Siccità sulle Colline Unesco, Farra di Soligo chiede un tavolo permanente sull’acqua
Il sindaco Mattia Perencin ha scritto a Regione Veneto e Associazione Colline UNESCO: primo incontro proposto entro fine settembre 2026.
FARRA DI SOLIGO - La richiesta è di passare dall’emergenza alla programmazione: il Comune di Farra di Soligo propone l’apertura di un tavolo permanente sulla gestione della risorsa idrica nelle Colline di Conegliano e Valdobbiadene, con un primo incontro da fissare entro fine settembre 2026. L’obiettivo, spiega il sindaco Mattia Perencin, è affrontare in modo stabile gli effetti della siccità e del cambiamento climatico in un’area dove la carenza d’acqua sta mettendo a rischio non solo il raccolto stagionale, ma le stesse piante di vite.
La proposta è stata formalizzata con una lettera inviata alla Regione del Veneto e all’Associazione per il Patrimonio delle Colline UNESCO. Nella richiesta il Comune sollecita un confronto strutturato che coinvolga tutti i soggetti chiamati a gestire territorio e approvvigionamento idrico nell’area collinare.
Chi dovrebbe sedersi al tavolo
Secondo la proposta avanzata da Farra di Soligo, al tavolo dovrebbero partecipare, oltre alla Regione e ai Comuni dell’area UNESCO, anche la Provincia, i Consorzi di bonifica, il Consorzio di Tutela del Prosecco di Conegliano Valdobbiadene e le associazioni di categoria agricole.
L’idea è creare una sede stabile in cui condividere dati, analizzare le criticità, fissare priorità e individuare soluzioni concrete per fronteggiare la scarsità d’acqua. Per il Comune non si tratta più di gestire una difficoltà stagionale, ma di impostare una strategia di lungo periodo capace di tutelare il territorio riconosciuto patrimonio UNESCO.
Il problema: viti a rischio e rifornimenti con cisterne
Perencin indica con chiarezza il nodo più urgente: sulle colline, in questa fase, il problema non è soltanto salvare la vendemmia di un’annata, ma evitare che le viti muoiano per mancanza d’acqua. La disponibilità idrica viene definita essenziale per la sopravvivenza delle piante.

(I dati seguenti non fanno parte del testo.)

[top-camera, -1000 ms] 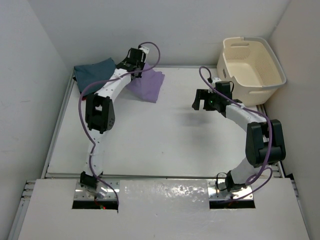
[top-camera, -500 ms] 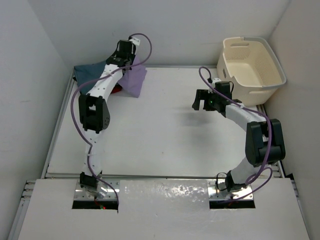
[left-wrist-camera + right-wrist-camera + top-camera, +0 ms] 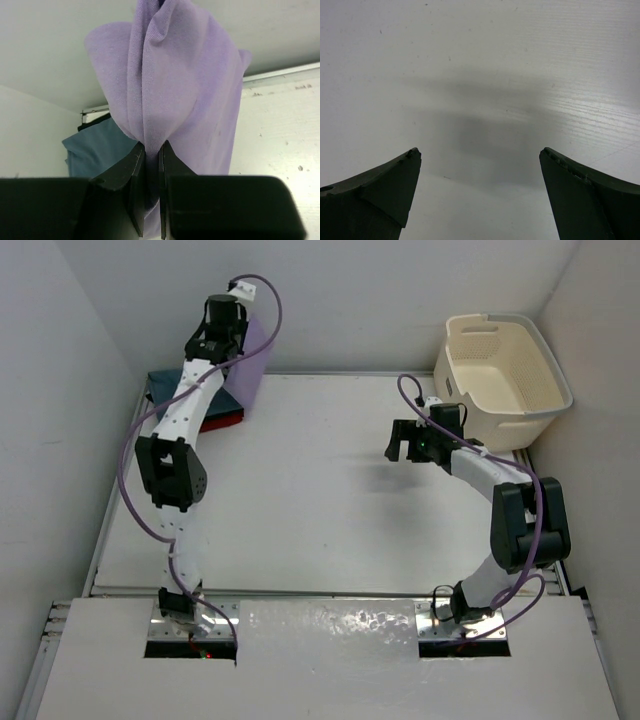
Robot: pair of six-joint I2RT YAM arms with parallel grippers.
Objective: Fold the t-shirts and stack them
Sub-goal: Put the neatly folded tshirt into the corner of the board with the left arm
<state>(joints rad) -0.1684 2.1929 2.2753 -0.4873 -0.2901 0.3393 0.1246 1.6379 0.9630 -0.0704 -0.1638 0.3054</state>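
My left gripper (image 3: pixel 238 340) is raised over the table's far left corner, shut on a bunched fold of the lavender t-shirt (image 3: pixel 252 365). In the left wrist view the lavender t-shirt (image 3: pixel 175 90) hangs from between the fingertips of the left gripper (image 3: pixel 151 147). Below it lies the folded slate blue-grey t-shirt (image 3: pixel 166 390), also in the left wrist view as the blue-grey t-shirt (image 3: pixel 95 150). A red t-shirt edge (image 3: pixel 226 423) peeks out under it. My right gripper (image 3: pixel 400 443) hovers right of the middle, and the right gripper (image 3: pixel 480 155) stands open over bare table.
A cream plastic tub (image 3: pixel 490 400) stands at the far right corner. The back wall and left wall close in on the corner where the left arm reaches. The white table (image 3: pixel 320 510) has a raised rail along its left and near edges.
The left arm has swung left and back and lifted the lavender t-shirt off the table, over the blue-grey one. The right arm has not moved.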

Nella lettera il sindaco segnala anche la differenza tra aree di pianura e zona collinare. In alcune parti della pianura, osserva, l’acqua è disponibile a scorrimento e nelle canalette, mentre nel territorio delle colline l’approvvigionamento richiede un’attività complessa e costosa, con trattori e cisterne impegnati ogni giorno nel trasporto dell’acqua da fiumi e pozzi.
Da qui la richiesta di una gestione definita “equa ed efficace” della risorsa idrica, senza contrapporre territori o categorie produttive, ma puntando su interventi strutturali e su una pianificazione condivisa.
La proposta degli invasi
Tra le prime ipotesi che il sindaco intende portare al confronto c’è anche la progettazione di alcuni invasi nel territorio. Si tratta, precisa il Comune, di una soluzione da valutare sotto il profilo tecnico, ambientale e paesaggistico, con l’idea di creare riserve idriche da utilizzare nei periodi di maggiore criticità.
L’impostazione indicata da Farra di Soligo è quella di accumulare e conservare l’acqua quando disponibile, per poterla impiegare nelle fasi di scarsità. La proposta degli invasi viene presentata come un punto di partenza da approfondire insieme agli enti competenti, non come una decisione già definita.
La richiesta alla Regione
Nel suo intervento Perencin sottolinea che la siccità e il cambiamento climatico impongono ormai risposte continuative e non misure occasionali prese solo nei momenti più critici. Per questo il Comune chiede che il confronto parta già nelle prossime settimane, con un incontro entro la fine di settembre, così da fare un primo punto della situazione e avviare il lavoro del tavolo.
L’amministrazione evidenzia anche che gli eventuali interventi futuri richiederanno programmazione, investimenti e una visione che superi il singolo mandato amministrativo. L’ultimo elemento concreto messo sul tavolo da Farra di Soligo è proprio la necessità di riunire competenze e responsabilità diverse per valutare insieme le possibili soluzioni sulla gestione dell’acqua nelle colline UNESCO.